San Jose's market is slightly below the California state average. The average FYI Safety Score across 139 facilities is 7.66. Only 6 facilities score in the Severe range, one of the lower counts among major California cities. The market has a wider middle than average: many facilities sit in the Fair band rather than at the top or bottom.
How is the FYI Safety Score calculated?
The FYI Safety Score is a 1.0 to 10.0 rating computed from California Community Care Licensing Division (CCLD) inspection records. It weighs three components: Type A citations (immediate-risk violations), Type B citations (less severe violations), and substantiated complaints. Recent findings count more than older ones. The full methodology is at assistedliving.fyi/safety-score. No facility can pay to improve their score.
What does a low safety score actually mean?
A low score reflects what state inspectors have documented over years of visits: citations, substantiated complaints, severity, and recency.
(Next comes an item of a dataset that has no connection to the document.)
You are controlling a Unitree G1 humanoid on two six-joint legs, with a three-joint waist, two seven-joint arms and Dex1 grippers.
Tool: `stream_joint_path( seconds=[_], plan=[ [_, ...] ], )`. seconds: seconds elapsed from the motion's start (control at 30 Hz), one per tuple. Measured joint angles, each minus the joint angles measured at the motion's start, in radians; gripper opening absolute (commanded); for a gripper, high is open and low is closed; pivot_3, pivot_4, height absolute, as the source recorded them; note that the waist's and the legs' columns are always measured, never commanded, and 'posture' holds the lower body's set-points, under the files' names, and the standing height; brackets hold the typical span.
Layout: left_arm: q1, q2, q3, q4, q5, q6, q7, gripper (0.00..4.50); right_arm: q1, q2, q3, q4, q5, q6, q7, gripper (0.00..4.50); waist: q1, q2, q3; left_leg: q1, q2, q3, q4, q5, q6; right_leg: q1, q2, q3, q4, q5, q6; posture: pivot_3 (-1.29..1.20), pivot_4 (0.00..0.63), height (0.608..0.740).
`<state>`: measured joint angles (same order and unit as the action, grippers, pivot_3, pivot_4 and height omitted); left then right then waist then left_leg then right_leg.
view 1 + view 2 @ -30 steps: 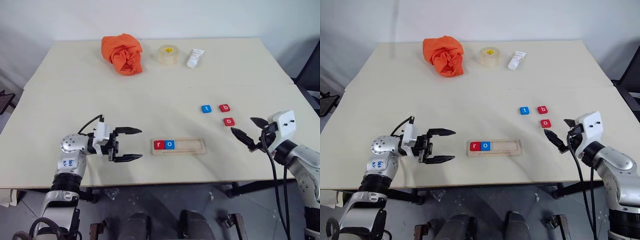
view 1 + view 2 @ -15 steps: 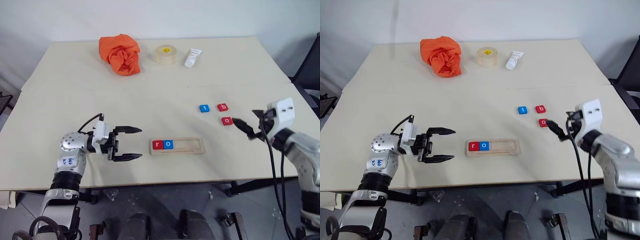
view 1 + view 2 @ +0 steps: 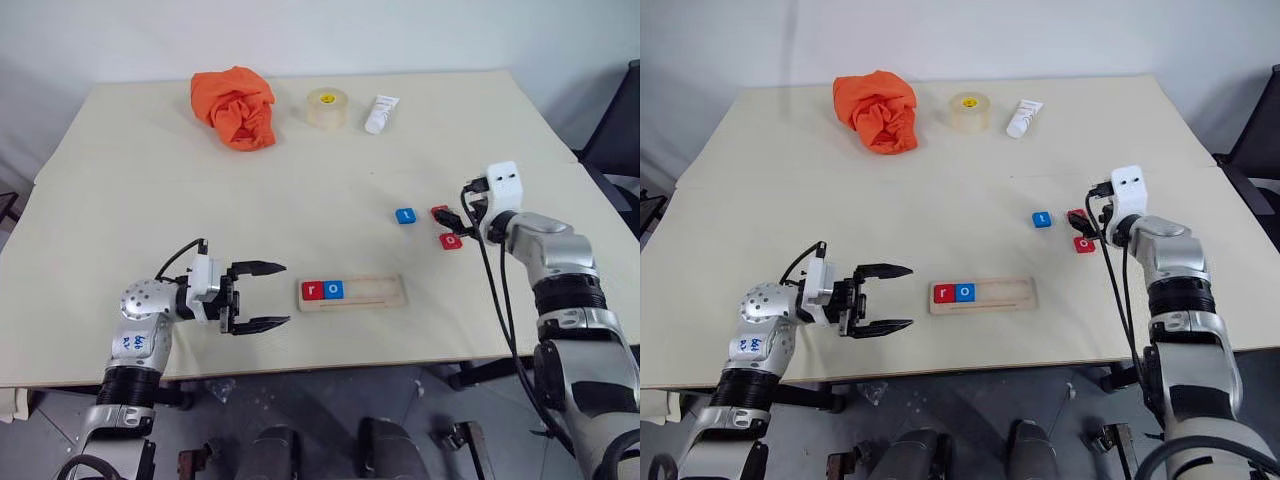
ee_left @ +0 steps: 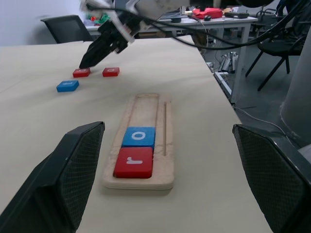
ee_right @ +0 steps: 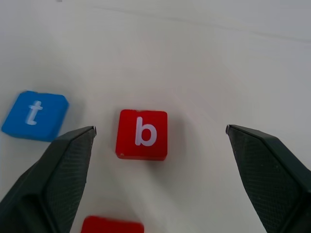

It does not necessarily mean a facility is unsafe today. But it does mean the public record contains enough findings that families should ask specific questions and review the underlying inspection reports before deciding.
About the author
Steve Selzer is the founder of AssistedLiving.fyi. He started this work while searching for assisted living for his mom, who has dementia, after running into the same opaque pricing, sales calls, and impossible-to-read inspection records that every family in the same situation runs into. The site exists to make the information families actually need easier to find.